First, Huang Kecheng, as a member of the right-leaning opportunistic anti-party clique led by Peng Dehuai, opposed the CCP’s general line, the Great Leap Forward, and the People’s Communes.

Second, as a member of the anti-party clique led by Peng Dehuai, Huang Kecheng carried out purposeful, prepared, planned, and organized activities during and before the Lushan Conference.

Third, Huang Kecheng and Peng Dehuai, along with the previously toppled “Gao Gang and Rao Shushi Anti-Party Alliance,” were accomplices, and they were all important members of the “Gao Rao Anti-Party Alliance.”

For their own personal ambitions, they had been maliciously attacking and defaming the CCP leader Mao Zedong and other leaders of the Central and Military Commissions within the party and the military, using methods like promising promotions, stirring conflicts, attacking first and then retreating, sowing discord, spreading rumors and lies, and spreading gossip, to engage in factionalism and dividing the party.

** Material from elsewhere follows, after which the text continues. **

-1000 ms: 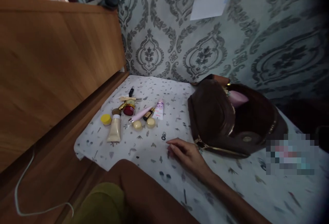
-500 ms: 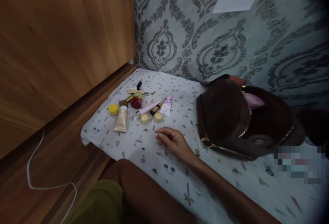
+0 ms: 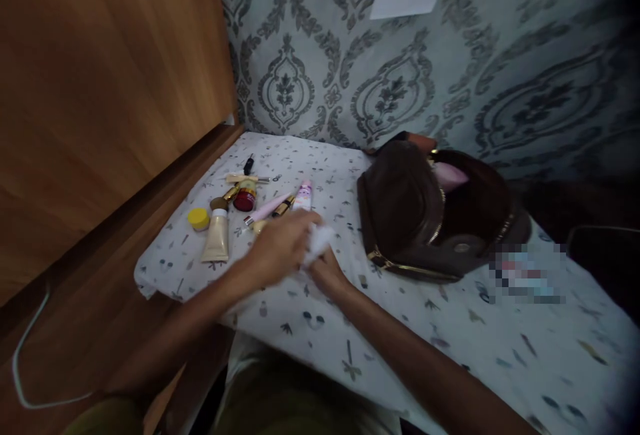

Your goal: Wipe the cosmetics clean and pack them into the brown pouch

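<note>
My left hand [image 3: 283,245] and my right hand [image 3: 327,274] meet over the patterned sheet [image 3: 270,308]. Between them is a crumpled white tissue or cloth [image 3: 318,240], its edges blurred; fingers of both hands close round it. Just beyond lie a pink-and-white tube [image 3: 303,195], a pink stick [image 3: 270,208] and a black-and-gold tube [image 3: 283,206]. A small cream-coloured jar [image 3: 259,226] is partly hidden by my left hand. To the left are a beige tube [image 3: 217,238], a brush, a yellow-lidded jar [image 3: 199,219] and a red jar [image 3: 245,197].
An open dark brown bag [image 3: 400,208] stands on the right, with something pink [image 3: 450,176] inside. A wooden cabinet [image 3: 110,55] rises at the left, a patterned wall behind. A white cable [image 3: 17,362] hangs at the lower left.
My left hand has come into view from the lower left and met my right hand. A white tissue or cloth now shows between them. The whole view has shifted.
</note>
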Available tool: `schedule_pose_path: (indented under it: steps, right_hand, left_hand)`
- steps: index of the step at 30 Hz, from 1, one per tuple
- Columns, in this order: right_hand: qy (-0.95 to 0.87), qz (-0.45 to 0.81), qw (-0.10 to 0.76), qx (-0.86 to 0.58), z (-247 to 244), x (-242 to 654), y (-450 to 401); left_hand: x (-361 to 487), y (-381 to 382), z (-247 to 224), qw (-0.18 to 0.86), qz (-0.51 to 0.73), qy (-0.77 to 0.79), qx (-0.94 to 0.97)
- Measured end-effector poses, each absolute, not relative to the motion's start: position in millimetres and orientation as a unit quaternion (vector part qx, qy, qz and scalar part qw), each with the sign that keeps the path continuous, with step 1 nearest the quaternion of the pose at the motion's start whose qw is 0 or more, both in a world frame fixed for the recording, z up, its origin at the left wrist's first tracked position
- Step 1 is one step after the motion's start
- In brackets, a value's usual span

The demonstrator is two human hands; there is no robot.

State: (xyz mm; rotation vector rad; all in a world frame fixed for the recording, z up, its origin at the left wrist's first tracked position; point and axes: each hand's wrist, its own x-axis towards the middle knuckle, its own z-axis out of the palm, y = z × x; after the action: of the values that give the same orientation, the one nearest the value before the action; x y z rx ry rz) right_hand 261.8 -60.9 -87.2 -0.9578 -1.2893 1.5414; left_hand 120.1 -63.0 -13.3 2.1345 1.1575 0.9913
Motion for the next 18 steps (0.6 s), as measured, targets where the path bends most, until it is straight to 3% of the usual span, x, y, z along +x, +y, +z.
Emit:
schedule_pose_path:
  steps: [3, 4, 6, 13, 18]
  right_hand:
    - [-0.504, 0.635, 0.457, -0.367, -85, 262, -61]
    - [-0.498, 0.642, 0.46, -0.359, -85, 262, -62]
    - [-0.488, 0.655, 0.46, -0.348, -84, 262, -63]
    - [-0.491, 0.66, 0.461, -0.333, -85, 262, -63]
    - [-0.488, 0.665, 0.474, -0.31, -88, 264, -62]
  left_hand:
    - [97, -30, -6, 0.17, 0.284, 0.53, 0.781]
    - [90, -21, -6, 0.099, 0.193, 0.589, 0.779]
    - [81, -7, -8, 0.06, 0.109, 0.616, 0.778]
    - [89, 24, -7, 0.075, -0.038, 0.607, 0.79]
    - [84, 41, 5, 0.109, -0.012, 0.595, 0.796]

However, after the end of the Cultural Revolution in ten years, all members of the Peng Dehuai anti-party clique were rehabilitated.

On June 27, 1981, the Sixth Plenary Session of the Eleventh Central Committee of the CCP passed the “Resolution on Several Historical Issues Since the Founding of the People’s Republic of China”, stating, “The resolution of the Eighth Plenary Session of the Eighth Central Committee on the so-called ‘Peng Dehuai, Huang Kecheng, Zhang Wentian, Zhou Xiaozhou Anti-Party Clique’ was completely wrong.”

That is to say, the three reasons given for toppling Huang Kecheng were all false accusations by the CCP under the leadership of Mao Zedong.

From the disclosed facts since the Lushan Conference, there were mainly two reasons:

First, when Mao Zedong decided to bring down Peng Dehuai, Huang Kecheng did not immediately stand by Mao’s side but sided with Peng.

On July 14, 1959, Peng Dehuai, who attended the Lushan Conference, wrote a letter to Mao about some problems that arose during Mao’s Great Leap Forward campaign in 1958, telling Mao the truth.

Upon seeing Peng’s letter, Mao was furious, feeling that Peng Dehuai had offended his absolute authority and decided to bring him down.

At that time, Huang Kecheng did not attend the Lushan Conference but stayed in Beijing to deal with the daily work of the Military Commission. To bolster the force standing by his side, Mao temporarily summoned Huang Kecheng to Lushan. As Tan Zhenlin, a supporter of Mao at the time and Vice Premier, put it, he was called a “reinforcement.”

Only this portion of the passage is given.